Sergey Orekhov

Pancratius

Sergey Orekhov — Pancratius
Sergey Orekhov 05.05.1974 · Blagoveshchensk
I am not the founder of a religion. I am a witness that Christ is the natural nature of every human being. I am not to be listened to. I am to be recognised — within yourself.

I am Sergey Orekhov. I was born on a Sunday, 05 May 1974, in the city of Blagoveshchensk, on the border between the USSR and China. My mother, Zinaida, was a student at the pedagogical institute, and later a teacher of English and German at a school. My father, Alexander, was a city bus driver.

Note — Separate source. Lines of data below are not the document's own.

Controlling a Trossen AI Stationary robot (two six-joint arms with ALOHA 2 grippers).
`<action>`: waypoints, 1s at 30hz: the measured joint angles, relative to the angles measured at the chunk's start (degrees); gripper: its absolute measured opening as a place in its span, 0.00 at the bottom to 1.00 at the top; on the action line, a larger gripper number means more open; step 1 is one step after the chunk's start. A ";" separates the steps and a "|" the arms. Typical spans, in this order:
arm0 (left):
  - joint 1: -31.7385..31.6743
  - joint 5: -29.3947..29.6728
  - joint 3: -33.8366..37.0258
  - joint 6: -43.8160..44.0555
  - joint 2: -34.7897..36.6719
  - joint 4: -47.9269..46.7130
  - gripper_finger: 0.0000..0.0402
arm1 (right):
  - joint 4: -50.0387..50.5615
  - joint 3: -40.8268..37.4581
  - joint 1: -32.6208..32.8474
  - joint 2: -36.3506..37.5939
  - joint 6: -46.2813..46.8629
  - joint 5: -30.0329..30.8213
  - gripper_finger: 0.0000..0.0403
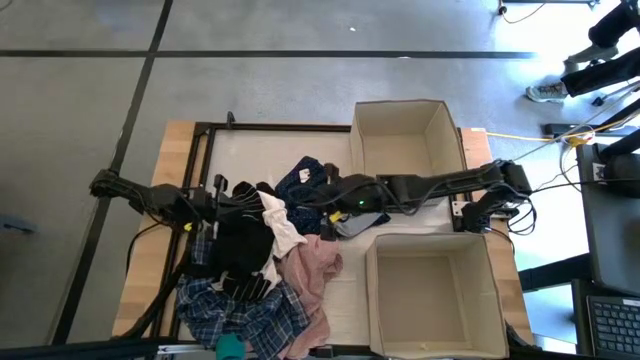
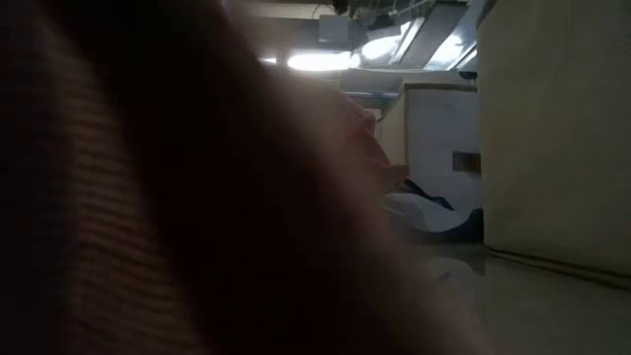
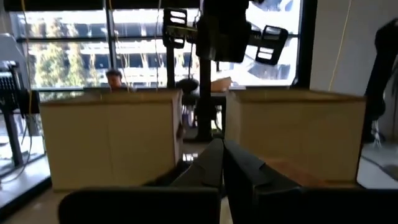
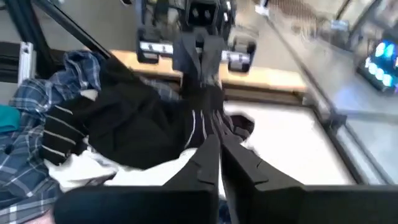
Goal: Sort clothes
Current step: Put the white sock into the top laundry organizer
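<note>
The clothes lie in a heap on the table's left half: black [image 1: 245,250], cream-white [image 1: 283,228], navy [image 1: 303,178], grey-blue [image 1: 362,222], pink [image 1: 312,268], blue-white plaid [image 1: 235,315] and a small teal piece [image 1: 230,347] at the near edge. My left gripper [image 1: 250,203] and my right gripper [image 1: 305,200] meet tip to tip over the heap's far part, both shut. In the right wrist view the black garment [image 4: 137,124] rises in a ridge between my right gripper [image 4: 220,146] and my left gripper [image 4: 199,65]. My left gripper comes level from the table's left, and a raised ridge of the black garment [image 4: 206,93] runs up to its shut fingers. The pinch itself is hidden by the fingers. The rest of the garment lies on the heap. My right gripper slants down from the table's right, its shut fingertips at a fold of the black garment with white stripes [image 4: 198,127]. How many layers it holds does not show. The garment's bulk rests on the cream-white and plaid pieces.
Two beige cardboard boxes stand open on the table's right half, one far [image 1: 405,140] and one near [image 1: 435,290]. Cloth close to the lens fills most of the low view, with a box wall [image 2: 552,128] at the right. A person shows far off [image 3: 114,78].
</note>
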State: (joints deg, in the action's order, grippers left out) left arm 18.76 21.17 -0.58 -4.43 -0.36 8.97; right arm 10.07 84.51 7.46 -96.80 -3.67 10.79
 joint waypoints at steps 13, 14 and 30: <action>0.00 -0.13 0.02 4.67 0.00 -5.15 0.00 | -5.98 0.11 0.02 -10.83 1.82 -3.81 0.61; 0.00 -0.14 0.02 4.68 -0.01 -5.33 0.00 | -5.97 0.11 0.00 -11.48 1.74 -3.06 0.65; 0.00 -0.22 0.02 5.08 -0.04 -5.52 0.00 | -11.03 0.09 -0.79 -19.34 4.71 -0.88 0.74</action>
State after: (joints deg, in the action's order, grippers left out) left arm 18.76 20.95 -0.56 0.64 -0.40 3.44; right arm -0.96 84.60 6.68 -116.14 1.04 9.91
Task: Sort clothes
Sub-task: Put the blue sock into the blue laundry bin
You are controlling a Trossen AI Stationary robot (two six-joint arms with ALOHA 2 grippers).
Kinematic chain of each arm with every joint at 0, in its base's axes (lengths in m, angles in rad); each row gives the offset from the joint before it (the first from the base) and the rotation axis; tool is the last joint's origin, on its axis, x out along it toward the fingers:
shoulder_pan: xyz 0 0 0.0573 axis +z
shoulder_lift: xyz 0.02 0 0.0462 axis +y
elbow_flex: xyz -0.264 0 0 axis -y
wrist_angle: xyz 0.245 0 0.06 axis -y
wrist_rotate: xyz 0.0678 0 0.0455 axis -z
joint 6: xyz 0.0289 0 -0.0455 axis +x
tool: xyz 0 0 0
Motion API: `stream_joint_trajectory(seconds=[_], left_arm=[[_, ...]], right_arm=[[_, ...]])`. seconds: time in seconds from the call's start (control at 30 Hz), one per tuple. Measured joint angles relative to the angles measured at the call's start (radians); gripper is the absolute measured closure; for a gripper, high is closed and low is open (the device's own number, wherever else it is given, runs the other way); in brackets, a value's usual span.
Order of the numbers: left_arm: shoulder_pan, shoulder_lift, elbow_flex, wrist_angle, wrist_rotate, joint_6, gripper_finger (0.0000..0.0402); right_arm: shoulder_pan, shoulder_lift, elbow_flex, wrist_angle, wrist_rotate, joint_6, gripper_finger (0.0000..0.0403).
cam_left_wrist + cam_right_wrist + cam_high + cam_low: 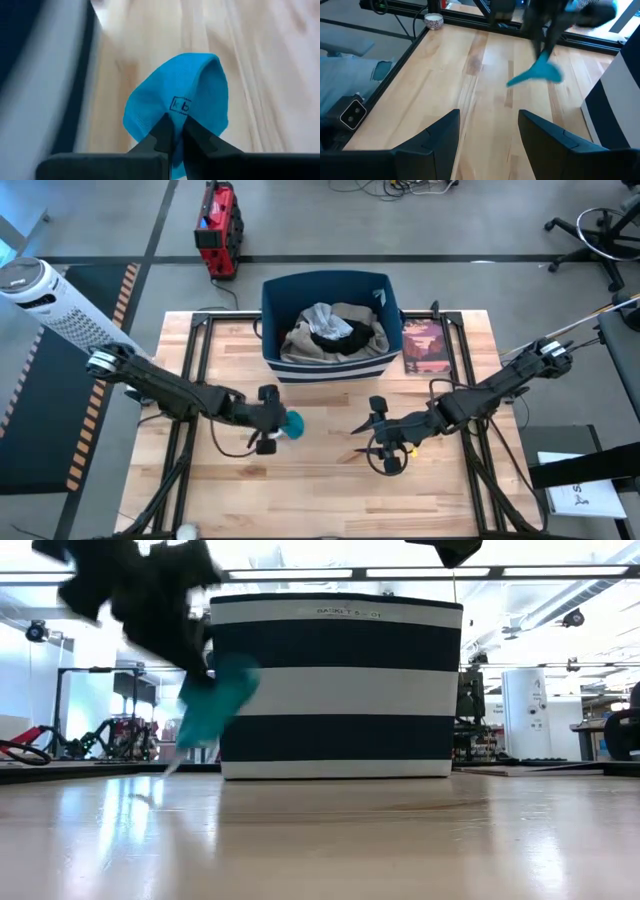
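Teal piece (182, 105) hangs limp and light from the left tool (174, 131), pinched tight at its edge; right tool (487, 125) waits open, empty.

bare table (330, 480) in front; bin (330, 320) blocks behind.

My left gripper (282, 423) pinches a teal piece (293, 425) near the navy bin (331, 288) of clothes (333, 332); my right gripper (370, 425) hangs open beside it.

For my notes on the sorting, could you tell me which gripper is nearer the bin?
Left. The left gripper, shut on the teal piece, is just before the bin; the open right gripper sits slightly farther.
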Motion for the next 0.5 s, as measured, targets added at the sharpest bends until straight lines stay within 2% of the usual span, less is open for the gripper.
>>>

At first the family moved to the city of Zeya, in the same Amur region, to my grandfather Emelyan on my mother’s side. Then my grandfather died, and my mother moved to her sister’s family in Magadan, on the far easternmost edge of the country, where I lived from the sixth grade until I finished university with a degree in economics. In my last years of full-time study I moved to Moscow and travelled back to Magadan to sit my examinations. The head of the department helped me close out my sessions on the condition that I agreed to teach the junior courses, and it was there that I met a student, Diana, who became my beloved wife and companion in life, bearing me three sons: Pavel (after the Apostle Paul), Dimitry (after Dimitry of Rostov), and Ioann (after John Chrysostom).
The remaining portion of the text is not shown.